I have just tendered my resignation. It has not yet been accepted but have had discussions about what I can do going forward.

The company would like me to work a notice period. I am willing but

My questions are:

1. Will the bank where my salary is deposited be informed as soon as my resignation is accepted?

2. Does my residents visa get cancelled at the start or end of my notice period?

3. I have a bank loan with a different bank to where my salary is deposited. I will not be able to pay this off in full but could deposit a couple of monthly payments so I wlll not default until I've been gone a couple of months. 
My company have said they must legaly inform every bank I am leaving??!! but they don't know who I have the loan through and I'm not going to tell them.

4. Is it best just to get on a plane straight away and forget the notice period....

I am not planning to return to Dubai or fly anywhere near in the future so I'm not bothered by a ban. 

Any advice?


----------



## Elphaba (Jan 24, 2008)

Badger1967 said:


> Hi eveyone,
> 
> I have just tendered my resignation. It has not yet been accepted but have had discussions about what I can do going forward.
> 
> ...


Comments above. It sounds as if you are hoping to run away from your commitments. I do hope this is not the case...
-


----------



## Mr Rossi (May 16, 2009)

Why are you bothering to waste time even typing this post?

Get packing and a plane ticket, sort out your remaing debt from the UK.


----------



## wandabug (Apr 22, 2010)

If you default before you leave, the bank can inform the police and you will not be able to leave Dubai.
If you have any money in your account get it out asap incase they freeze your account.
Surely the bank where you got your loan know who you work for or how did you get the loan? There is a strong possibility your employer will inform them you are leaving.
As Elphy pointed out if you do not clear this loan you can never transit through Dubai.
If you plan to carry on with the payments after you leave, wait until you have left before discussing a payment plan with them incase they try to stop you leaving.


----------



## Andy Capp (Oct 5, 2008)

Unfortunately because of the rules here - and the abject panic of banks - even if you intend to fully repay, are not in arrears and never have been, if you tell the bank they WILL bank your cheque.

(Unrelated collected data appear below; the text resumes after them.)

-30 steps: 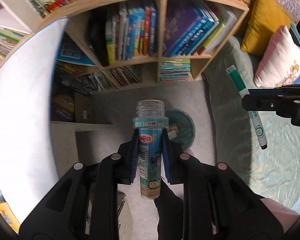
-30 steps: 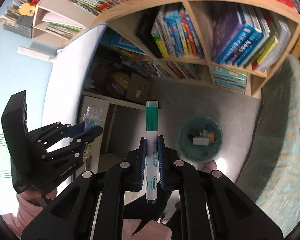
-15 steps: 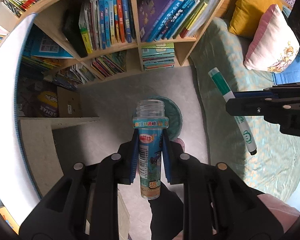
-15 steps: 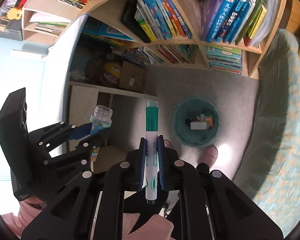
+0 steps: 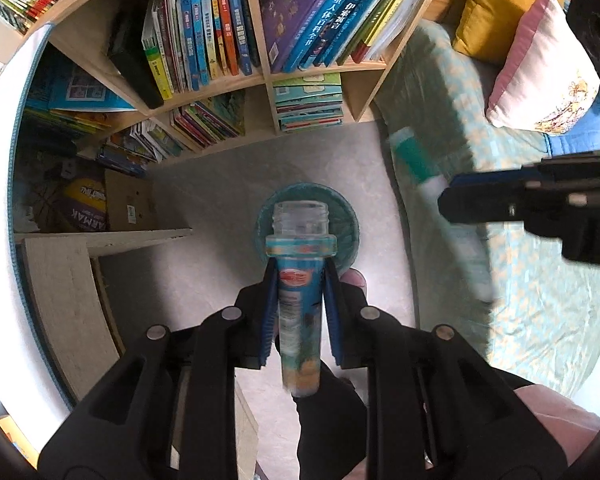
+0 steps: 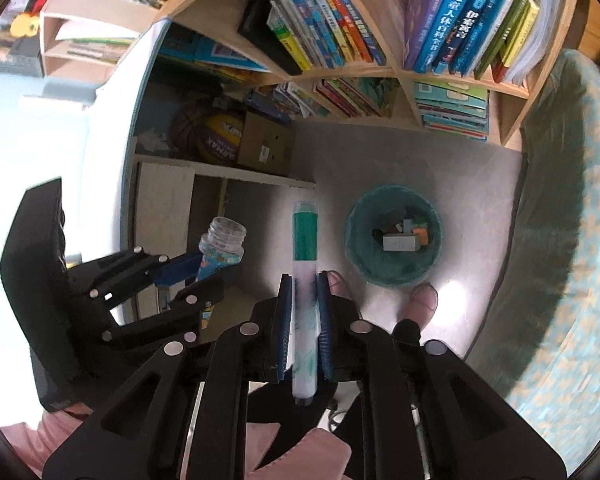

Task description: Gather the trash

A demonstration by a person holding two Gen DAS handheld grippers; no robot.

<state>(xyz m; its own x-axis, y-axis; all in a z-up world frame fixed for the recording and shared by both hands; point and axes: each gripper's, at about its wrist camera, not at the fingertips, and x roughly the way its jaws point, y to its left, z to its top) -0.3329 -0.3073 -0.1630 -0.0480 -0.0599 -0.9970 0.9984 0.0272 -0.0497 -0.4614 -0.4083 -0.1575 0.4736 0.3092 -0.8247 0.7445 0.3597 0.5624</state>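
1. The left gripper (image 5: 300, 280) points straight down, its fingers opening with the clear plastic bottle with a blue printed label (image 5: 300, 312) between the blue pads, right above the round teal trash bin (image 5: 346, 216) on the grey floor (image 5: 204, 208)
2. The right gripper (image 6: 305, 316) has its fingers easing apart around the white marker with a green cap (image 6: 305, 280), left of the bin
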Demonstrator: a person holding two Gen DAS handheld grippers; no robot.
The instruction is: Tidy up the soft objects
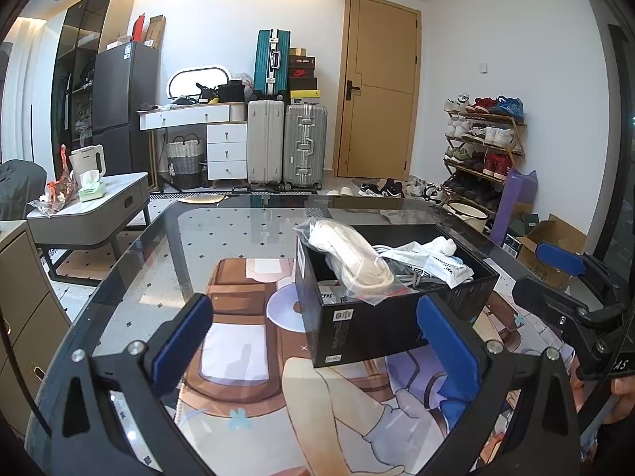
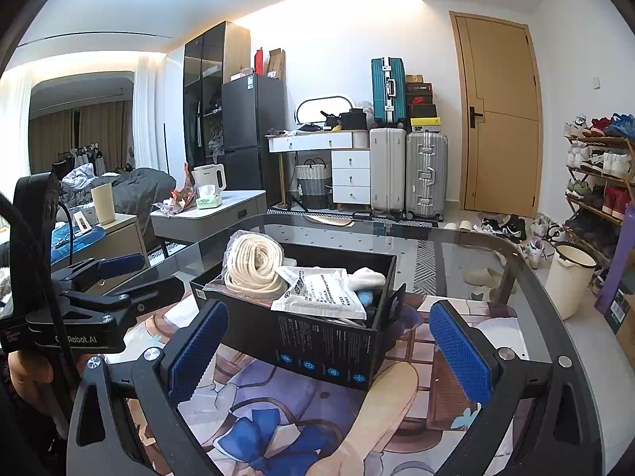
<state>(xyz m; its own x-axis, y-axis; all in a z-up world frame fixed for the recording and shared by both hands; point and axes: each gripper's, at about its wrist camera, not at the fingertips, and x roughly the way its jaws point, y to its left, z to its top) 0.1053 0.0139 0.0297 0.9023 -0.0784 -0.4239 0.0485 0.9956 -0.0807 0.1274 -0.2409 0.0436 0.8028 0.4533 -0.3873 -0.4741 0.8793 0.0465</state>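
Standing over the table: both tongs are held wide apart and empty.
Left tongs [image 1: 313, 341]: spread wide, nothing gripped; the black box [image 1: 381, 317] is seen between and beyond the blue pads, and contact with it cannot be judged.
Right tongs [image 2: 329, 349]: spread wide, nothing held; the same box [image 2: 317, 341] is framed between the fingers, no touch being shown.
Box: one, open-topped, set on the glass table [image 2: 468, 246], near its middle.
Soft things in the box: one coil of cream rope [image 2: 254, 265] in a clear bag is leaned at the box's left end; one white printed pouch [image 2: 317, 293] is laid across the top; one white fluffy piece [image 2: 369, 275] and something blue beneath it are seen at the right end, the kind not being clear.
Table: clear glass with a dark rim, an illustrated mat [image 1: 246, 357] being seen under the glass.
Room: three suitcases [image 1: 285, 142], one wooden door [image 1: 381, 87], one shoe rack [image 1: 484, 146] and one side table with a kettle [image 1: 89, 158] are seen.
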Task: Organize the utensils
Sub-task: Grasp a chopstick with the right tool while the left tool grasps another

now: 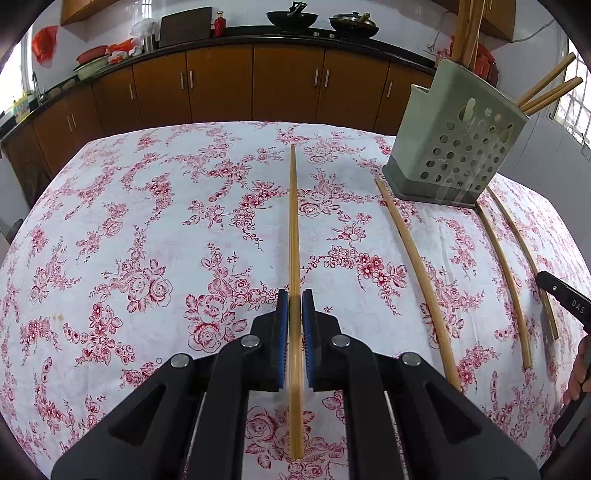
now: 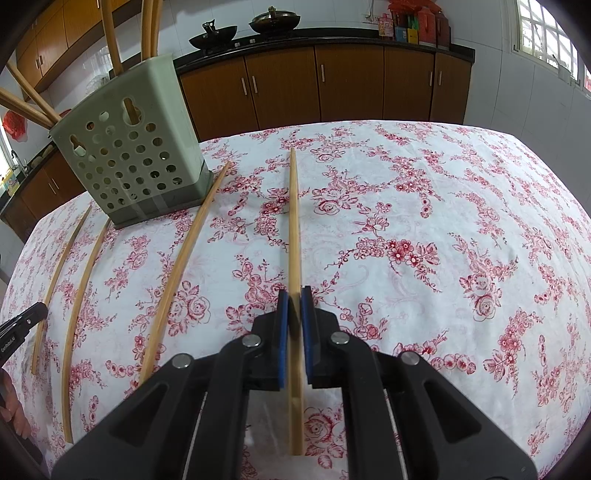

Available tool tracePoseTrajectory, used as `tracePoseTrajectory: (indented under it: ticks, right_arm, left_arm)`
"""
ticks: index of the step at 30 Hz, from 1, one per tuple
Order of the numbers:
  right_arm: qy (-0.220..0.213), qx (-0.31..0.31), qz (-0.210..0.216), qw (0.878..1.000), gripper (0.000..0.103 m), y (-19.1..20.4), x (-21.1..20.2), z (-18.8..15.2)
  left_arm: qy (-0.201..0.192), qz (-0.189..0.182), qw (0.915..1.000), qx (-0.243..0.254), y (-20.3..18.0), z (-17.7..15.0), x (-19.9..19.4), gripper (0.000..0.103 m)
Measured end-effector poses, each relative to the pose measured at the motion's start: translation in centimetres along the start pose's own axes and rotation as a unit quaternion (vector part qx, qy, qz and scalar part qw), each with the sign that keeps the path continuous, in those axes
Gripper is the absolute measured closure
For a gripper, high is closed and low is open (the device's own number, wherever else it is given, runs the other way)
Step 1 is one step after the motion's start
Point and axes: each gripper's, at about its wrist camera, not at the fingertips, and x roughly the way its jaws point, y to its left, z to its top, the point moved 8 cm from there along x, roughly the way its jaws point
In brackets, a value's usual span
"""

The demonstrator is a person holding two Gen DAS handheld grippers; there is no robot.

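Note:
My left gripper is shut on a long bamboo chopstick that points straight away over the floral tablecloth. My right gripper is likewise shut on another chopstick. Two more chopsticks lie loose on the cloth between the held ones; in the right wrist view they lie at the left. A grey-green perforated holder stands beyond them, with several chopsticks upright in it.
A person's hand shows at the right edge of the left wrist view. Behind the table runs a counter with brown cabinets, two woks and bottles. A window is at the far right.

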Motion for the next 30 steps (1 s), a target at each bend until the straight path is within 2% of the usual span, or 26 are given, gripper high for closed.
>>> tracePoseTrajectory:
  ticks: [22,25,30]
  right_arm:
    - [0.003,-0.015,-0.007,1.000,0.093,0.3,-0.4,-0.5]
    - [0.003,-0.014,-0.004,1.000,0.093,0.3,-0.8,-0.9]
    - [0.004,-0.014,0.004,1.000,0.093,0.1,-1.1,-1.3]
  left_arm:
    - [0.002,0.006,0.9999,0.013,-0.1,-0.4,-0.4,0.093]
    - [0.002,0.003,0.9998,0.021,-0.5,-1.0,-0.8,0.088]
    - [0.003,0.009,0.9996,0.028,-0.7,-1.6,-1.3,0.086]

The criminal offence is writing out a cheque knowing it would bounce, so are the bank aiding and abetting a crime by insisting of the full credit limit/loan/car value when you get the finance?


----------



## wandabug (Apr 22, 2010)

as AC pointed out, the bank will process your loan cheque even if they know it will bounce so that they can involve the police.


----------



## Mr Rossi (May 16, 2009)

wandabug said:


> even if they know it will bounce so that they can involve the police.



And even having sat with the bank manager and explained that you have the money to keep making the payments and intend to do so and him telling you, yes yes yes, not a problem my dear.


----------



## Helios (Oct 22, 2008)

The company will inform the bank where your salary is being transferred only when your notice period will be completed.
As soon as the bank will be informed, they will freeze your account so you will not be able to withdraw any funds from it and then they will contact you and may ask for full settlement of your loan.
However, I have a friend that went back home and is still paying his loans monthly instalments after having talked with the bank and agreed about it.


----------



## Dozza (Feb 17, 2009)

If you are planning on doing a runner & not paying back the money you initially borrowed, I personally hope you get caught & then face the consequences.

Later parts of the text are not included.